What happens when you simplify the sum?

3. May 5, 2015

CAH

Ah I see so it's just sigma^2/n, is this the same for all cases as in, calculating the variance of a sample and estimating a population variance?.. In other words, kinda, will it ever (a level standard) be 1/n^2 x var(x)

Probably a stupid question, just checking

4. May 6, 2015

The only time you would have $n^2$ in the denominator is if you were (for some reason) considering mathematically a single observation $X_1$ and calculate
$$Var\left( \dfrac{X_1}{n}\right) = \dfrac{Var(X)}{n^2}$$

"is this the same for all cases as in, calculating the variance of a sample and estimating a population variance?"
I'm not exactly sure what you mean by this, so if my response is off-target that's why.
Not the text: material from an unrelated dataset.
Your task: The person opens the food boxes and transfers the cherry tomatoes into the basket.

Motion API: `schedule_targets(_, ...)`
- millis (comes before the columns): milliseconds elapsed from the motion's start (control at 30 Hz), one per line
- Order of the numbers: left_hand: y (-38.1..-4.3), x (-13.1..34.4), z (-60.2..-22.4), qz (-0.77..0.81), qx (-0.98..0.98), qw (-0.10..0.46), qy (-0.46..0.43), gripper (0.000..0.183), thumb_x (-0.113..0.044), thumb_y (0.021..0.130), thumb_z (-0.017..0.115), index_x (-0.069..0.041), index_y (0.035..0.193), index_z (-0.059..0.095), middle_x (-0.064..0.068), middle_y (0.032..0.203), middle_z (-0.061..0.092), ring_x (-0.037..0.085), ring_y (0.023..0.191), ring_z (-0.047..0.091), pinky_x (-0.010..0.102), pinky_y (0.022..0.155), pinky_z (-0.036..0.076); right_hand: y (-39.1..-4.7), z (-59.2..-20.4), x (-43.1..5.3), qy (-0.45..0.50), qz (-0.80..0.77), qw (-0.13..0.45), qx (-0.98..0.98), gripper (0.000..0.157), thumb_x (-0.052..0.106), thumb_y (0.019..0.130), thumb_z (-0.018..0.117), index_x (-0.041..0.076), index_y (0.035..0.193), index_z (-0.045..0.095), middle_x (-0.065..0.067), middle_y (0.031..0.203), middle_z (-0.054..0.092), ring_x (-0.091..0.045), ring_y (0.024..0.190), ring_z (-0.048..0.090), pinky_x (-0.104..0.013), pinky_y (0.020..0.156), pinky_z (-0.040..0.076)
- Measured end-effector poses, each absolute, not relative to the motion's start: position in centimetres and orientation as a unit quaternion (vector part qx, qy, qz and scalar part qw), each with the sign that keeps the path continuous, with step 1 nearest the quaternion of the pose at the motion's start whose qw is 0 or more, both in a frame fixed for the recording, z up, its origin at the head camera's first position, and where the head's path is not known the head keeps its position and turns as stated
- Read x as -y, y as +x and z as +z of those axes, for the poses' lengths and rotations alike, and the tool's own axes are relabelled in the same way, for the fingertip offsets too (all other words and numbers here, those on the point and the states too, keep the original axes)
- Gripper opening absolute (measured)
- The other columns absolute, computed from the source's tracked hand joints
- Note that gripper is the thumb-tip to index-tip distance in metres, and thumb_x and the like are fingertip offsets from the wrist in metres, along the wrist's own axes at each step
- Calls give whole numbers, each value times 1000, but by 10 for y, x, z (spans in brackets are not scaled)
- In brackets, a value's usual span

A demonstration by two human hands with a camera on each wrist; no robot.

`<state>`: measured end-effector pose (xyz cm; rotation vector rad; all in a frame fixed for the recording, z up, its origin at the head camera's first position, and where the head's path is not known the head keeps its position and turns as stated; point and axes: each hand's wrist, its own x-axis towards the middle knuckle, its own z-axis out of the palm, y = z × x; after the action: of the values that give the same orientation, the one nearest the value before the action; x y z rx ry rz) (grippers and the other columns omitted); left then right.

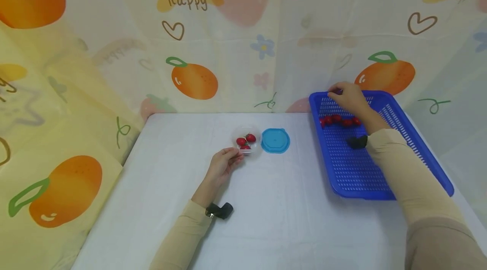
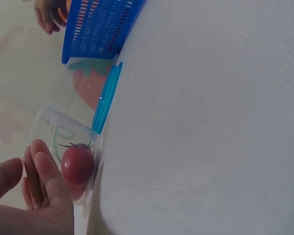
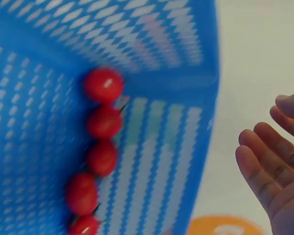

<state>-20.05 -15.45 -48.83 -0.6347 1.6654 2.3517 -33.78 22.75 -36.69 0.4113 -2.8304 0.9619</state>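
Observation:
A small clear plastic tub (image 1: 256, 145) stands on the table with several red cherry tomatoes (image 1: 241, 141) inside. My left hand (image 1: 222, 166) is at its near side, fingers against the wall. In the left wrist view, a gap shows between the thumb and the fingers (image 2: 51, 178). Just right of the tub lies a blue lid (image 1: 275, 140). Over the far rim of the blue basket (image 1: 325, 151) is my right hand (image 1: 349, 97); in the right wrist view its fingers are slightly bent and hold nothing. Several cherry tomatoes (image 3: 104, 121) lie in a row along the basket's far wall.
A white cloth covers the table (image 1: 281, 219). Behind and to the left hangs a fabric sheet (image 1: 232, 63) printed with oranges and hearts. The basket takes up the table's right side, its far end close to the sheet.

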Motion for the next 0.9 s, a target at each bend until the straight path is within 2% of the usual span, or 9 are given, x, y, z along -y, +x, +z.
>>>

If you've talked about sampling distributions for the sample mean, the expression $\frac{\sigma^2}n$ is the population variance for that sampling distribution. It will never have denominator $n^2$, since, as long as the distribution being sampled has a variance, the steps shown above apply.

The (sample) variance of a sample is a different beast. Essentially
* if the population variance is $\sigma^2$, then the sample variance
$$s^2 = \dfrac 1 {n-1} \sum_{i=1}^n \, \left(x_i - \bar x\right)^2$$
is an unbiased estimator of the population variance

* If you refer to the variance of the sampling distribution of $\bar x$ - which is given above - then to estimate that you have two options
a) If you have a single sample, use the sample variance $$s^2$$ to estimate the sampling distribution's variance by calculating
$$\dfrac{s^2}{n}$$

b) If you have a large number of samples, all the same sample size, from the same population, then calculate each sample mean and treat those sample means as a new sample. The sample variance of those (call it $s_{\bar x}^2$) is the estimate of $\dfrac{\sigma^2}{n}$

So there are several subtleties to wade through, but in none but the one unusual and unrealistic comment I made at the start will $\frac{\sigma^2}{n^2}$ play a role.